_WORK TO COMPLETE_
For this exercise, repeat exactly the lines below starting at the line holding "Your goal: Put" and ending at the line holding "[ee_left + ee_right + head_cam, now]", both included, with no extra lines and no pictures.

(Entries taken from a collection)
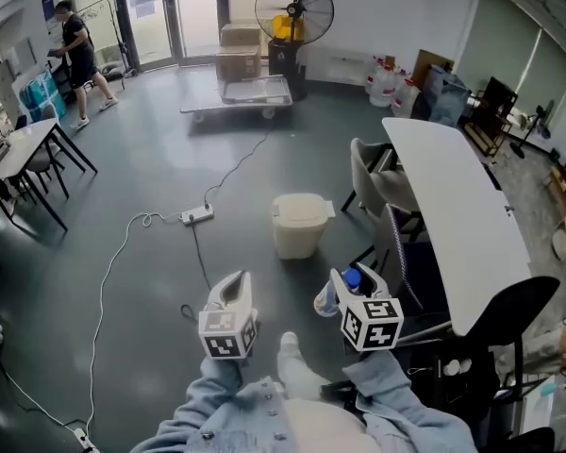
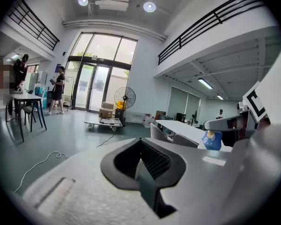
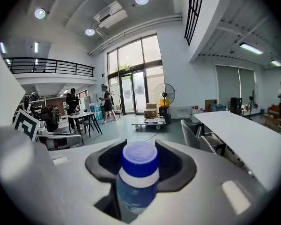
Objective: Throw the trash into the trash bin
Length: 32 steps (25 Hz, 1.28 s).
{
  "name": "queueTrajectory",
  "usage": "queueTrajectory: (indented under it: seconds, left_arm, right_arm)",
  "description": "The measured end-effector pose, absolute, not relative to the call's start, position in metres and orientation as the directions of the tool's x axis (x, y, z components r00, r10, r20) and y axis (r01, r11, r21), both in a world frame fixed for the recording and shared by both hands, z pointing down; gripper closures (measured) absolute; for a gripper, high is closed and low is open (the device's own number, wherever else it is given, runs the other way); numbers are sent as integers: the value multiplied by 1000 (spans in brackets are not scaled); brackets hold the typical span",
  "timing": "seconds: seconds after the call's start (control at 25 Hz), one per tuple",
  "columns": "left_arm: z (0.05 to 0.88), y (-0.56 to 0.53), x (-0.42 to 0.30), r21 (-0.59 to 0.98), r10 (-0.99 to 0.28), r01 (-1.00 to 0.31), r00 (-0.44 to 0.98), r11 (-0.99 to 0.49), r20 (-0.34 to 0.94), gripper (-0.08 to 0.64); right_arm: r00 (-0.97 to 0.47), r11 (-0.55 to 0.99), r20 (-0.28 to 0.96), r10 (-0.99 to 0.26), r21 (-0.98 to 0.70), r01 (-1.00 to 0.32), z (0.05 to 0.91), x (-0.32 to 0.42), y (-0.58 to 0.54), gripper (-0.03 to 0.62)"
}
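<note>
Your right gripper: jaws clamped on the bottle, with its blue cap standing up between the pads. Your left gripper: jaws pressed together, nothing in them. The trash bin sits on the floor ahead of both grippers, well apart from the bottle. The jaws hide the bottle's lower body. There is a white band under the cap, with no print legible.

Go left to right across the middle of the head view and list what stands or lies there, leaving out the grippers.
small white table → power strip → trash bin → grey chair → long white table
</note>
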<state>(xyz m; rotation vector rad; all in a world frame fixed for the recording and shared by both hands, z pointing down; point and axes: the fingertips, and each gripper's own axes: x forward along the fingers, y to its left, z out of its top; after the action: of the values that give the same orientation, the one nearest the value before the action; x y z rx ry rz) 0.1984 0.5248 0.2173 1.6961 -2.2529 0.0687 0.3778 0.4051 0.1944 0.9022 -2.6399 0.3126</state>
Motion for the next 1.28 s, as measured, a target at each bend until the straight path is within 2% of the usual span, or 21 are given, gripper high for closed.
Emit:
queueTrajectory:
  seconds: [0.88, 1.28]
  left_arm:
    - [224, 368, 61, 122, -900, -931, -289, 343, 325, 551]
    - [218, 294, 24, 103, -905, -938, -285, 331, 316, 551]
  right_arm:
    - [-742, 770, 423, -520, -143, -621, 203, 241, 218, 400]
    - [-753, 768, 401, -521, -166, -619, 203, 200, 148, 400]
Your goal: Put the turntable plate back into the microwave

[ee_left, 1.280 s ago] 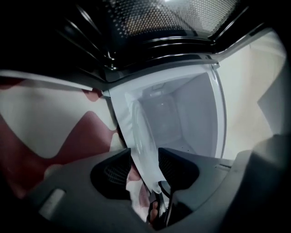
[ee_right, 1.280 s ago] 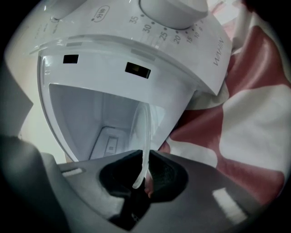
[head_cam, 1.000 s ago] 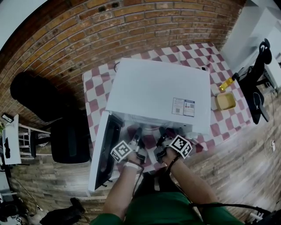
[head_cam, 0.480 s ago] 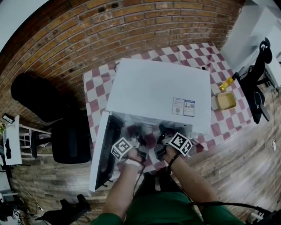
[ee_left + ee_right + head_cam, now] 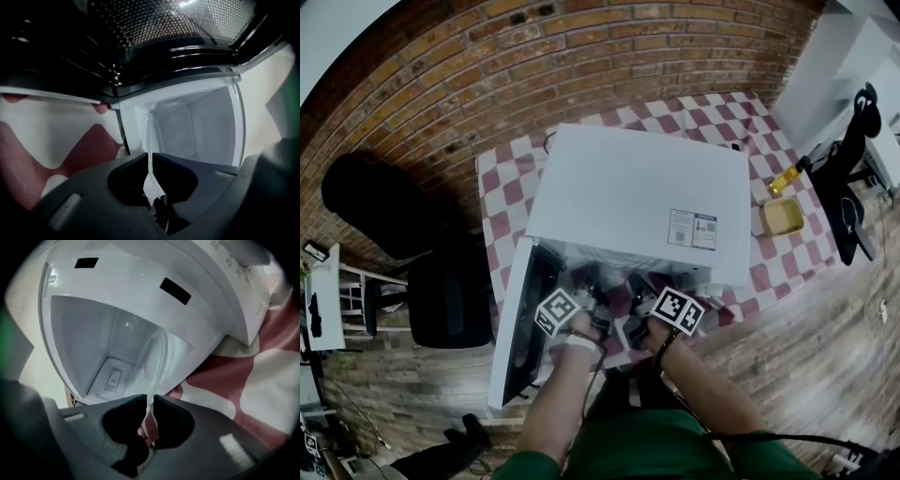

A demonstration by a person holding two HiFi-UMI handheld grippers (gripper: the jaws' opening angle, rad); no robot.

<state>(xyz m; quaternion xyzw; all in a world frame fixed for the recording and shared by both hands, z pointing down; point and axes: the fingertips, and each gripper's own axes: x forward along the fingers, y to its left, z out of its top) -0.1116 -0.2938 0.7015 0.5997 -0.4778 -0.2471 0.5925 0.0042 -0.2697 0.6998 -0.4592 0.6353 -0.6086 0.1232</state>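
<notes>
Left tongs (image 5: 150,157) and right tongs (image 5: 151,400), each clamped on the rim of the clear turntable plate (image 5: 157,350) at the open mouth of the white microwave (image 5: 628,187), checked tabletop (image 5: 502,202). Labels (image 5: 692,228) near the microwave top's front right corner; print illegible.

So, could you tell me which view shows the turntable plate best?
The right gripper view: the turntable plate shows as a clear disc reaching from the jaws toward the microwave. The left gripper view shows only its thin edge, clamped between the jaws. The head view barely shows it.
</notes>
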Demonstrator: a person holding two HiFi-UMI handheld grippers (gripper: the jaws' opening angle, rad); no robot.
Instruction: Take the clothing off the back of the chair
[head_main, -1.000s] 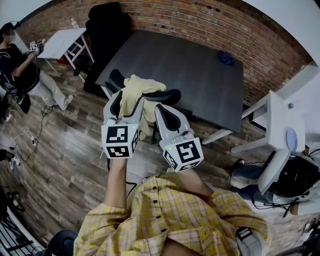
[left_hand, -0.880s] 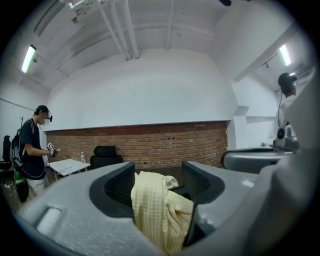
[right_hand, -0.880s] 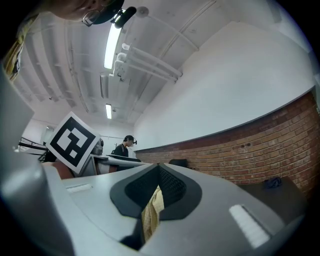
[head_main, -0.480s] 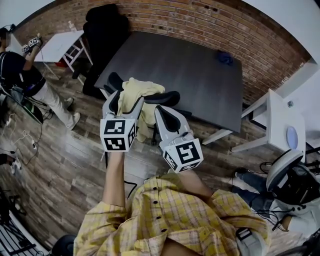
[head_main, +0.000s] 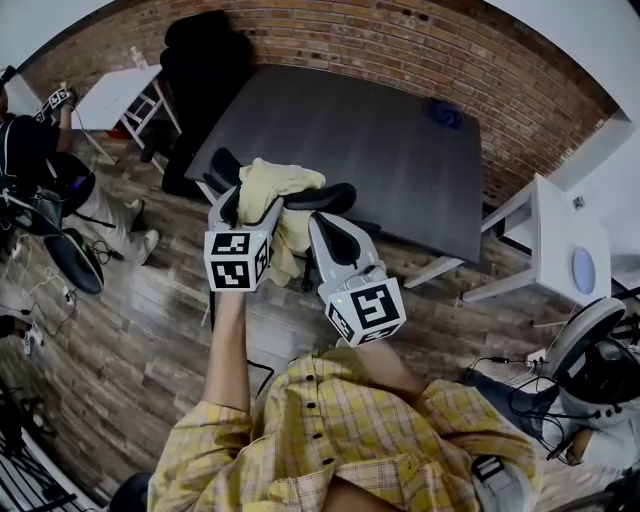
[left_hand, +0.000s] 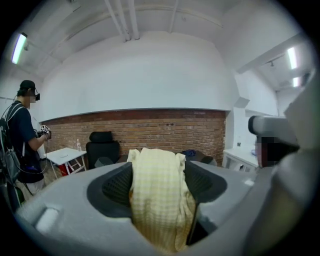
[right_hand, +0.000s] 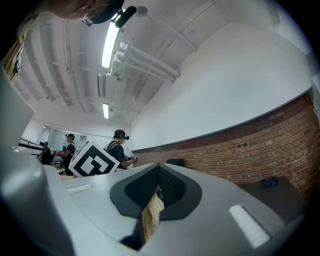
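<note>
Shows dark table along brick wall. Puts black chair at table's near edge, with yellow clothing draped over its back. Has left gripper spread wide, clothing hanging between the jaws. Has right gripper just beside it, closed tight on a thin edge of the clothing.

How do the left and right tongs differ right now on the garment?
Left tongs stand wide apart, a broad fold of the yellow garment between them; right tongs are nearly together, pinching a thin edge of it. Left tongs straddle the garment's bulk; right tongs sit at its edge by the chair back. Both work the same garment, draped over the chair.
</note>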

_SOLUTION_
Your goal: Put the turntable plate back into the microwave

[ee_left, 1.280 s ago] 
[ee_right, 1.280 s ago] 
[head_cam, 1.000 s ago] 
[head_cam, 0.480 s ago] 
[ee_left + ee_right + head_cam, now] 

Nothing else belongs to the answer.